Молчаливый, корректный, моложавый с виду метрдотель улыбался скептически, слушая предсказания и достоверные сообщения. Рухнула и разлетелась в труху та гниль, разлетятся со временем в пыль и нынешние чвановские гости. Не на них можно было положиться в прошлые времена, не эти соль нынешнего времени. Соль где-то в другом месте. Где — Пал Палыч не интересовался, но трезвым своим умом понимал — не слепить никаким клеем осколки того, что он знал в не столь уж давние времена и что вызывало в нем одну лишь брезгливость… И в деньгах ли, вокруг которых так бушевали и бушуют сейчас страстишки, смысл человеческой жизни?
Стоя нынче на обычном своем месте у красного плюшевого диванчика, вблизи входа, здороваясь с гостями, он вглядывался в них по-особому, ища хоть в ком-либо выражение, которое бы соответствовало его приподнятому и серьезному душевному состоянию.
Но нет, эти люди торопились к своему ужину, к своему деловому разговору за рюмкой перцовки, к своим новостям. Весьма возможно, и даже наверное, и они кого-то любили, что-то чувствовали, ревновали, страдали. Но это было далеко не главным в их жизни. Как жесткой коркой, покрылись их души неким предохранительным составом, тем самым, которым была покрыта когда-то душа Пал Палыча. Чистоган, а все остальное — наплевать.

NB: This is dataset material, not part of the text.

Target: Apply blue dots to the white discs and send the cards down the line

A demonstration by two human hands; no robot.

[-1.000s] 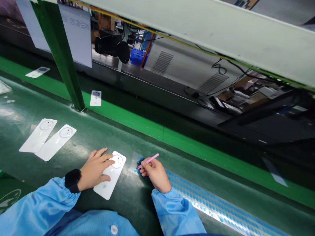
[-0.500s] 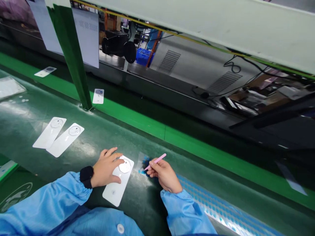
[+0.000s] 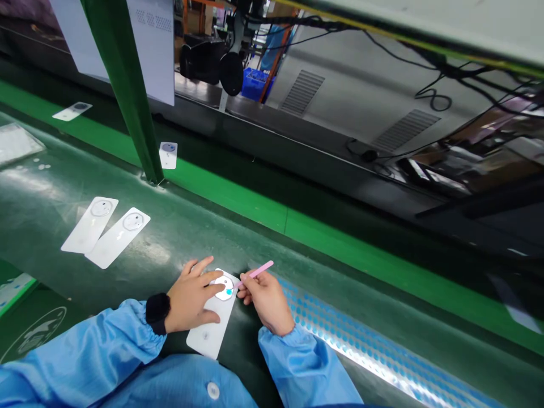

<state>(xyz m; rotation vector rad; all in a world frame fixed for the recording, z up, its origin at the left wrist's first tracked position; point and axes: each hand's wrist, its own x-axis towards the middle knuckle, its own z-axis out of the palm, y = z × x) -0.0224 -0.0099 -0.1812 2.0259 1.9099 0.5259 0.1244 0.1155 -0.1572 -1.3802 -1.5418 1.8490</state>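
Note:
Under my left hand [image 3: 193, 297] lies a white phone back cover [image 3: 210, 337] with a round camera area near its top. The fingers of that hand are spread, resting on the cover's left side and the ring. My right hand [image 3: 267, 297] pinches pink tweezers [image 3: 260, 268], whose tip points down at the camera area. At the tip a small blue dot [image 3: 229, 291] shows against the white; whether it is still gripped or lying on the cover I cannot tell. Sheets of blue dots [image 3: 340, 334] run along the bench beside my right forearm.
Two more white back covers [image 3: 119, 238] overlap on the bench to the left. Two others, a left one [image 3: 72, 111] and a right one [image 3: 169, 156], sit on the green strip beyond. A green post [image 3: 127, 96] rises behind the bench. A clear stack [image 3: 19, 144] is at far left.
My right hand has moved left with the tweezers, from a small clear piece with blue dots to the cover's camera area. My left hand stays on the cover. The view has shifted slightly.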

И вдруг Пал Палыч испытал ко всем этим людям чувство, похожее на жалость. Для чего дана им жизнь? Какие у них радости? Для какой цели они тут перешептываются, подписывают контракты, спорят, торгуются, острят? Зачем?
— Значит, из холодных пойдет осетринка, — машинально записывал он в свой блокнот. — Икорочка битая, салатик рекомендую наш, любительский, с парниковыми огурчиками и с маринованной сливой…
Говорил, записывал, и виделась ему Антонина. Как стоит она, почему-то в белом платье, держит младенца на руках и ждет. Чего ждет?
Блокнот внезапно выпал из его пальцев, карандаш ударился о тарелку, подскочил и покатился по полу. Сытые рыла совладельцев кирпичного завода «Муравьев и К°» недоуменно глядели на него.
— Захворал я, кажется! — сухо, чтобы никого не разжалобить, произнес он. — Извините, официант вас без меня обслужит…
Струпный квартет заиграл увертюру к «Кармен».
«А в опере-то я никогда не был!» — подумал Пал Палыч, надевая пальто.